Homes transferred into wrong names in latest government blunder

‘It cost us £25 – the whole thing felt like a scam’ 

Ms Phelan said: “The whole thing felt like a scam. How have they [the Government] lent money to us without knowing who we are?”

After speaking with Home England Ms Phelan immediately got the title deed from her conveyancing solicitor and sent it. After that, she heard nothing from the agency and was forced to contact them a second time.

A second person at the government agency told her she also needed to send certified copies of her and her partners’ passports. She was told it would not cost her anything to do this but when she got to the Post Office, she was told she would have to pay £25.50.

Ms Phelan said: “We were being made to pay for their mistake. They have made this whole thing our problem to fix when it’s clearly an issue on their end.

“They were saying they had none of our details. We were really worried they would think we owe a different amount on a different property. There’s no online login, we have received no paperwork, and you can’t check the status of your loan.”

The couple had only used Help-to-Buy to borrow an additional 5pc of their house’s value. The equity loan will soon start bearing interest, but the two have saved the money to pay it off in full before that.

They needed their names put back on their account to do this, as they could not risk paying for a valuation – which can go out of date after just three months.

After the Telegraph got in contact with Homes England, Ms Phelan received confirmation from the customer support team that they have now updated the details of her account with all of the correct information and promised all future documents would have the correct details.

Homes England confirmed a number of people had been affected by the technical failure.

The spokesman said: “We cannot comment on individual cases, however we understand there was an issue relating to a small number of general correspondence letters resulting from a technical update to our supplier’s systems.

“Homes England take this extremely seriously and have been assured by our supplier the error has since been corrected. We will continue to work closely with our supplier to monitor and make improvements to the service.”

‘Help-to-Buy should be managed in the private sector’

Last month, an independent review of Homes England was published for the Department of Levelling Up, Housing and Communities (DLUHC).

Tony Poulter, the government non-executive who led the review, told the Telegraph he questions whether Homes England – an agency meant to help with new housing – should also manage the sixth largest mortgage book in the country.

Mr Poulter said: “If you wanted to transfer it to a private sector organisation, you might need to improve the systems first. There perhaps needs to be a one to two-year plan where responsiveness is improved. Then they could transfer the book to a private institution. Or DLUHC could do it itself.”

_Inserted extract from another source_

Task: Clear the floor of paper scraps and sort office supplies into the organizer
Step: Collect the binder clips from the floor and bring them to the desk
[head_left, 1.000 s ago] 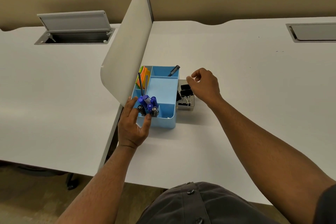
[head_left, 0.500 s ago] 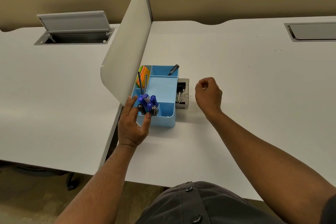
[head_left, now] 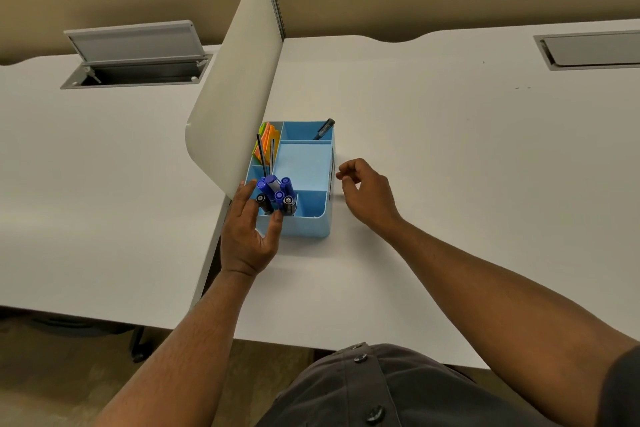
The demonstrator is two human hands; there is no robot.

The report concluded that the Help-to-Buy loan book was “distracting” the agency from housebuilding.

It said: “Meeting both housing supply and regeneration outcomes will…be more difficult to achieve if the Homes England board and leadership oversee Help-to-Buy and the Building Safety Programme for much longer.

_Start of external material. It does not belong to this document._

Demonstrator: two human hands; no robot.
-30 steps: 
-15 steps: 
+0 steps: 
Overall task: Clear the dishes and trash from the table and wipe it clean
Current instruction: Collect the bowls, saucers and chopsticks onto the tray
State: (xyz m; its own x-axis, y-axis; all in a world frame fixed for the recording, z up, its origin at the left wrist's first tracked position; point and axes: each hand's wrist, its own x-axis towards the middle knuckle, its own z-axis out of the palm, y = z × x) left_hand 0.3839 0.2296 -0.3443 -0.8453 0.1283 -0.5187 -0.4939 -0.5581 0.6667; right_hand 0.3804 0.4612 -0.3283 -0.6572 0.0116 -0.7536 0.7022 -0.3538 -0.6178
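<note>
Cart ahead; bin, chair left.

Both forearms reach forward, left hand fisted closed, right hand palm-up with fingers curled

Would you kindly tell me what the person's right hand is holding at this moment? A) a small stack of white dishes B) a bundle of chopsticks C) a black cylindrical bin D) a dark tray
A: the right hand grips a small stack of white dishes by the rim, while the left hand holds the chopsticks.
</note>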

“Help-to-Buy should be managed fully in the private sector or under a contract with the Government.”

But customer service complaints grew when Help-to-Buy transferred to a new third-party company to manage the loan portfolio in mid-2023.

Even as recently as the past month, customers claim on X, formerly Twitter, of “constant misinformation”, delays and lack of response. Others have also made reference to “lost” property documents.

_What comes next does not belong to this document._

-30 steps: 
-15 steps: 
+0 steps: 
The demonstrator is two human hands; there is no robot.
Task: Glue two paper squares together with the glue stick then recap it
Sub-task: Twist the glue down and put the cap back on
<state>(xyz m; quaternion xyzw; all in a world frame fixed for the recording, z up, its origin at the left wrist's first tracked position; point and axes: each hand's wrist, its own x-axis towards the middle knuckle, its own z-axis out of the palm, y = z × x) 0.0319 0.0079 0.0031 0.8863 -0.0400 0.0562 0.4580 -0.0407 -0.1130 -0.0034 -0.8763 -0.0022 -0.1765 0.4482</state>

The independent report acknowledged that the transfer from the previous administrator “led to a period of significant disruption” which “risked jeopardising housing transactions or exacerbating customer arrears”.

It added: “There have also been challenges with maintaining up-to-date customer information in the data that does exist, due to the loan terms and specification of the IT platform.”

The Help-to-Buy equity loan scheme was set up in 2013 to stimulate new house building and first-time ownership. It closed to new applicants last October, but allowed buyers to purchase a new build home with a 5pc deposit and a 20pc government-backed equity loan, or 40pc for those buying in London.

This loan was interest-free for the first five years. After that, interest is charged at 1.75pc – a rate which then increases by a measure linked to inflation. In July, this rate was 6.8pc.